(What needs to be done) When you reach the line containing "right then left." in the records below, start copying exactly, and stop once you have copied the line containing "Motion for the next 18".

───── Source records

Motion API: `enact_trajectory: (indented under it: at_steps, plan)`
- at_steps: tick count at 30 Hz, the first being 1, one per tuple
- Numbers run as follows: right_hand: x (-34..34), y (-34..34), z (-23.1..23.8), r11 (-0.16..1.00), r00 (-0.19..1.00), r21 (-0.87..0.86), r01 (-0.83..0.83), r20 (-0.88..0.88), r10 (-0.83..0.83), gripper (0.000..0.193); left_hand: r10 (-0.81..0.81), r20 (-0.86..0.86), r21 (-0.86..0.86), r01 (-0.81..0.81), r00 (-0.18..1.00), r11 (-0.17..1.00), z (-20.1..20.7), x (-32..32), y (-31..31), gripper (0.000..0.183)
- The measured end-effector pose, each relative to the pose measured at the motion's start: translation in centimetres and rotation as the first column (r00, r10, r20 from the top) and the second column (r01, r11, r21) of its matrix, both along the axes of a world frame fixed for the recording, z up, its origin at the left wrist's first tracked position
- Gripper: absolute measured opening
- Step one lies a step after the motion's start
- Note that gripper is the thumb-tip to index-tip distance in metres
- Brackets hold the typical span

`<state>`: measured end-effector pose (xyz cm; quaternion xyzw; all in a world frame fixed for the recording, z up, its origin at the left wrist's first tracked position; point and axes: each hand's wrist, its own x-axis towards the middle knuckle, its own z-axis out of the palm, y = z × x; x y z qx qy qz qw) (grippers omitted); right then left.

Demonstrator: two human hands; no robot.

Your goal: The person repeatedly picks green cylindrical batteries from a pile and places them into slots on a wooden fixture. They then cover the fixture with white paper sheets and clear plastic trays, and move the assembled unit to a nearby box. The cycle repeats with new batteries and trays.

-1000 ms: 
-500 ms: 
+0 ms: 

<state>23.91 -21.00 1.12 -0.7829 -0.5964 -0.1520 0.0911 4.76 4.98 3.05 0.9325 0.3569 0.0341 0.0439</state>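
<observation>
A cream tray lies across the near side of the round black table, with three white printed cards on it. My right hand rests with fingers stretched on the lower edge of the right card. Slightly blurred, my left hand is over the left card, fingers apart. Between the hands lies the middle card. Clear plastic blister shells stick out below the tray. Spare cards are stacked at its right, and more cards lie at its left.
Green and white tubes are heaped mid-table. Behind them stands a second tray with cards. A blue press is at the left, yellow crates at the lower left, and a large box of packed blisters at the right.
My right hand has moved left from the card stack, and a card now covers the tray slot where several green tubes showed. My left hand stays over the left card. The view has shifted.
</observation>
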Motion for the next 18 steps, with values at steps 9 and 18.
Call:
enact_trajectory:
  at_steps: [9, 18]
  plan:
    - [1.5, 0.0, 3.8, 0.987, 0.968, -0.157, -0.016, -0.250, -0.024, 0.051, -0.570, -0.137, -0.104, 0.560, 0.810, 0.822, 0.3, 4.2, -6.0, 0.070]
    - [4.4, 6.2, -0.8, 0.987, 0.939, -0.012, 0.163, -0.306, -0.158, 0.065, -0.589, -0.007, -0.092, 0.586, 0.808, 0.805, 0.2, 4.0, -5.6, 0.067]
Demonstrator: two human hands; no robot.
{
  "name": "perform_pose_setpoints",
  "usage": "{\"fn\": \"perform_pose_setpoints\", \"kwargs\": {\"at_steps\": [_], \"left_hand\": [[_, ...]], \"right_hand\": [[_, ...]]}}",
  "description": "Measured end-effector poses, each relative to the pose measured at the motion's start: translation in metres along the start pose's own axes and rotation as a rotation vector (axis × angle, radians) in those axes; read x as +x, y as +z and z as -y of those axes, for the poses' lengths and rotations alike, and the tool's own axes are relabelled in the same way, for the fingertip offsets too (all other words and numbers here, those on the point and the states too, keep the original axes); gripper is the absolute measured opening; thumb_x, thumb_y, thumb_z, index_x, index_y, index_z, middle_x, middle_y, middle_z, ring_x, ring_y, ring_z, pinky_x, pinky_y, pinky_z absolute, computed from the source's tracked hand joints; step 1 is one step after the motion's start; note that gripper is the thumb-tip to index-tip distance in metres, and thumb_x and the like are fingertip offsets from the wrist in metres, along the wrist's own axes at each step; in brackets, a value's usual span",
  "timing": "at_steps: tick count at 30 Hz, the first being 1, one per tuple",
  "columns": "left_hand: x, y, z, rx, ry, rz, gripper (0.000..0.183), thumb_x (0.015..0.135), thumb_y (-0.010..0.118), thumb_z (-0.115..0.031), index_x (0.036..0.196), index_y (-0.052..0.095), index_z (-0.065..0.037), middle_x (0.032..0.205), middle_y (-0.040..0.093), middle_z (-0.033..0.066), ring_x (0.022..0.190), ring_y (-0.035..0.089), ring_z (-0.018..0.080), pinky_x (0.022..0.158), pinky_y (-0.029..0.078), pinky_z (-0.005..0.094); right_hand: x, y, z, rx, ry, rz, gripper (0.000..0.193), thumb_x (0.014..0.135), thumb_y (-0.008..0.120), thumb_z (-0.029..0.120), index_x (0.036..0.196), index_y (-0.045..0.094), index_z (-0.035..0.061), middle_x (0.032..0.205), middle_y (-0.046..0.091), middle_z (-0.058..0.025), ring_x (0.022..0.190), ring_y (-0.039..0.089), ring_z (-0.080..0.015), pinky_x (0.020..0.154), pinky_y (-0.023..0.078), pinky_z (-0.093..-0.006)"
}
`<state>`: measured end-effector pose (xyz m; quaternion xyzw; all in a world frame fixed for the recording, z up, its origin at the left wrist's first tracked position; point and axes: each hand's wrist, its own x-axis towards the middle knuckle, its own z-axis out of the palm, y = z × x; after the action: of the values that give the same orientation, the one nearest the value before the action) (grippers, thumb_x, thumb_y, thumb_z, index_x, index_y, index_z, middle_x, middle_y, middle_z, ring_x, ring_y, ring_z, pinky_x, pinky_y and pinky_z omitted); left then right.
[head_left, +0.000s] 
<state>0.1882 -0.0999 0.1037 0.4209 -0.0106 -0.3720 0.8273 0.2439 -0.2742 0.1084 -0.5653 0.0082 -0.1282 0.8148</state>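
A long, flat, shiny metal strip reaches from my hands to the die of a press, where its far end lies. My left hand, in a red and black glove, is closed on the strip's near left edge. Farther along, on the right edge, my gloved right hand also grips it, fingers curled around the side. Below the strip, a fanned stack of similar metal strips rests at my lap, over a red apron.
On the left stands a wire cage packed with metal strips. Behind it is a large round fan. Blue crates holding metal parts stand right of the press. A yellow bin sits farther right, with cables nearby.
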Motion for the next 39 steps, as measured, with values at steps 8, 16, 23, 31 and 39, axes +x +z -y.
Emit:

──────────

(Expected output)
`<state>`: measured end-effector pose (xyz cm; quaternion xyzw; all in a world frame fixed for the recording, z up, its origin at the left wrist's first tracked position; point and axes: each hand's wrist, its own x-axis towards the middle knuckle, its own z-axis out of the palm, y = z × x; x y z qx qy qz qw) (grippers omitted); right then left.

Demonstrator: two human hands; no robot.

Your goal: The person repeatedly picks green cylindrical batteries from a pile and places them into slots on a wooden fixture. They then cover the fixture with white paper sheets and clear plastic trays, and move the assembled unit to a nearby box. The cycle repeats with new batteries and trays.

-1000 ms: 
-500 ms: 
+0 ms: 

<state>23.91 -21.00 1.12 -0.7829 -0.5964 -0.1520 0.0911 4.76 4.98 3.05 0.9325 0.3569 0.0341 0.0439</state>
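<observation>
A cream tray lies across the near side of the round black table, with three white printed cards on it. My right hand rests with fingers stretched on the lower edge of the right card. Slightly blurred, my left hand is over the left card, fingers apart. Between the hands lies the middle card. Clear plastic blister shells stick out below the tray. Spare cards are stacked at its right, and more cards lie at its left.
Green and white tubes are heaped mid-table. Behind them stands a second tray with cards. A blue press is at the left, yellow crates at the lower left, and a large box of packed blisters at the right.
My right hand has moved left from the card stack, and a card now covers the tray slot where several green tubes showed. My left hand stays over the left card. The view has shifted.
</observation>
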Motion for the next 18 steps, with values at steps 9 and 18.

This output has been written out in full.